Cold Resistance of New Casting Cr–Mn–Ni–Co Steel with 0.5% of N. Part One

This study focuses on the laboratory metal’s cold resistance of a new austenitic nitrogen-containing (21–22) Cr–15Mn–8Ni–1.5Mo–V casting steel (Russian grade 05Kh21AG15N8MFL) with a nitrogen content of 0.5% and a yield strength of ~400 MPa.
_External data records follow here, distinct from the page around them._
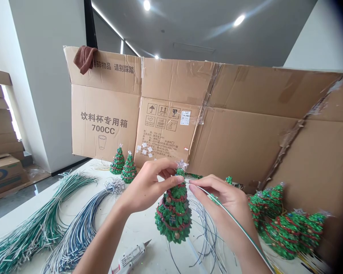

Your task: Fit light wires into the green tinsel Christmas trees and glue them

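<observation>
My left hand (pixel 150 182) pinches the upper part of a small green Christmas tree ornament (pixel 173 215) and holds it upright over the table. Red garland and small beads wind round the tree, and a clear star (pixel 182 164) tops it. Between the thumb and fingers of my right hand (pixel 221 194) is a green-and-white wire (pixel 237 221). Its tip points at the tree just below the star; I cannot tell whether it goes in. The rest of the wire trails down to the lower right.
Bundles of green wires (pixel 42 213) and blue wires (pixel 84 224) lie left on the white table (pixel 148 228). A glue gun (pixel 133 257) lies at the front. Several finished-looking trees (pixel 288 232) stand right, two more (pixel 128 169) at back left. Cardboard (pixel 240 140) walls the far side.
</observation>
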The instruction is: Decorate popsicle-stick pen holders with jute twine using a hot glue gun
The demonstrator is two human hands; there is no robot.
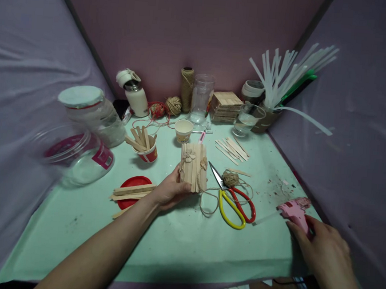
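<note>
My left hand (172, 191) is closed around a small craft piece covered in wooden sticks (190, 173), held upright over the middle of the table. Two small flower shapes and some twine decorate its front. On the far right, my right hand (323, 244) grips the handle of a pink hot glue gun (293, 212); a clear glue stick pokes out to its left. Between the hands lie scissors (236, 206) with one yellow and one red handle, blades partly spread. A small twine ball (231, 178) rests against them, its loose strand trailing toward the craft piece.
Left are a red lid (134, 193) bearing wooden sticks, a paper cup of sticks (148, 153) and clear plastic jars (90, 158). Behind stand a white cup (183, 130), a glass (246, 122), stacked wooden squares (226, 107) and many glue sticks (278, 75).
</note>
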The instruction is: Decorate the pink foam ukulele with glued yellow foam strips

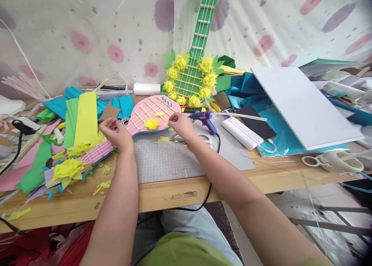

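A pink paper guitar [139,107] with white strings, yellow strips and a yellow flower [151,123] lies on the grey cutting mat [168,161], its neck pointing to the lower left. My left hand [114,132] is over the neck near the body, fingers curled; whatever they hold is too small to make out. At the right edge of the body my right hand [179,122] has its fingertips pinched together, their contents hidden. Just right of it rests a purple glue gun [205,120]. Scissors [205,139] lie partly behind my right wrist.
A green guitar [188,78] ringed with yellow flowers stands upright at the back. Yellow and green paper [86,118] and scraps crowd the left side. Toward the right are a white box-shaped device [241,133], a white board [302,103] and a tape dispenser [340,162]. A black cord crosses the table's front edge.
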`<state>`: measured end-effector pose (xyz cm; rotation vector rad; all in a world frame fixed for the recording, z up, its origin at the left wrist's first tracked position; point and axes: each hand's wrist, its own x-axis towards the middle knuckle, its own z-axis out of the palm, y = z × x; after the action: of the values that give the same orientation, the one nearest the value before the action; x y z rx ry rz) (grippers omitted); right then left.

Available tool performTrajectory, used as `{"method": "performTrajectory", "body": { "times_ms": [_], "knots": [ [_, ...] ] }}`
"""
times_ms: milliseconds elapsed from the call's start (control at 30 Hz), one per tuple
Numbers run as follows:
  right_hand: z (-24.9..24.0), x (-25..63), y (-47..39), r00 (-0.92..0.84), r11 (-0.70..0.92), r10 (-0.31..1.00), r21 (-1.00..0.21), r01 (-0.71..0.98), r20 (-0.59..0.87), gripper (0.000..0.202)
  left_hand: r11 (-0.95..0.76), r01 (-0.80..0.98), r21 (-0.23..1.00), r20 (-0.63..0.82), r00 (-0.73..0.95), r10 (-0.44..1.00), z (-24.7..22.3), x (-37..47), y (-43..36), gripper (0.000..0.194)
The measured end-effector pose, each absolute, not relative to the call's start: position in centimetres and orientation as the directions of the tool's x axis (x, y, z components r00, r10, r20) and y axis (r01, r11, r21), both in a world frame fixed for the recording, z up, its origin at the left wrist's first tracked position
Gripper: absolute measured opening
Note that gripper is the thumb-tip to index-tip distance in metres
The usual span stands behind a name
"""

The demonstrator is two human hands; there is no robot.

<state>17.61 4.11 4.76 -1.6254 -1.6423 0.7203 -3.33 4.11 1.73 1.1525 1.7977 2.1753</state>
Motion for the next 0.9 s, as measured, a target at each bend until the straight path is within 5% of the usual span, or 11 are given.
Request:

The temperature relation of impact viscosity was constructed for this steel in a range from +20 to –160°C, the steel appeared to have a broad range of ductile-brittle transition temperatures with commercial, centrifugally cast 18Cr–10Ni steel (grade 12Kh18N10-CC), and it reached this KCV at 20°C. It is not prone to ductile-brittle transition, its impact strength decreases more smoothly at T < –80°C, and its KCV is higher than that of nitrous steel. However, its impact viscosity exceeds in the entire climatic temperature range by nitrous cast steel with 0.5% of N. The tested steels have residual δ-ferrite in the cast structure—up to 10% in Cr–Ni industrial steel and a smaller amount in laboratory nitrous steel. This ferrite is enriched with chromium up to 26 and 34 wt %, respectively, and contains ~14% of Mn in nitrogen steel. The Mn presence does not affect its type of fracture at climatic temperatures. However, at ‒160°C, the δ-ferrite of nitrous steel is beyond the cold brittle threshold. Therefore, its fracture obtained at this temperature contains numerous cracks in δ-ferrite crystals. When critical brittleness temperature is T_cr ≈ –110°C, this material is not recommended for use, as recommended by the criterion technique. It corresponds to KCV of 68 to 83 J/cm², higher than KCV allowed by Russian standards for austenitic steel casts at 20°C (up to 59 J/cm²). According to current literature and new research, the corrosion-resistant steel existing with nickel cannot have high cold-resistance and, at the same time, high strength by alloying it with 0.5 to 0.6% of nitrogen.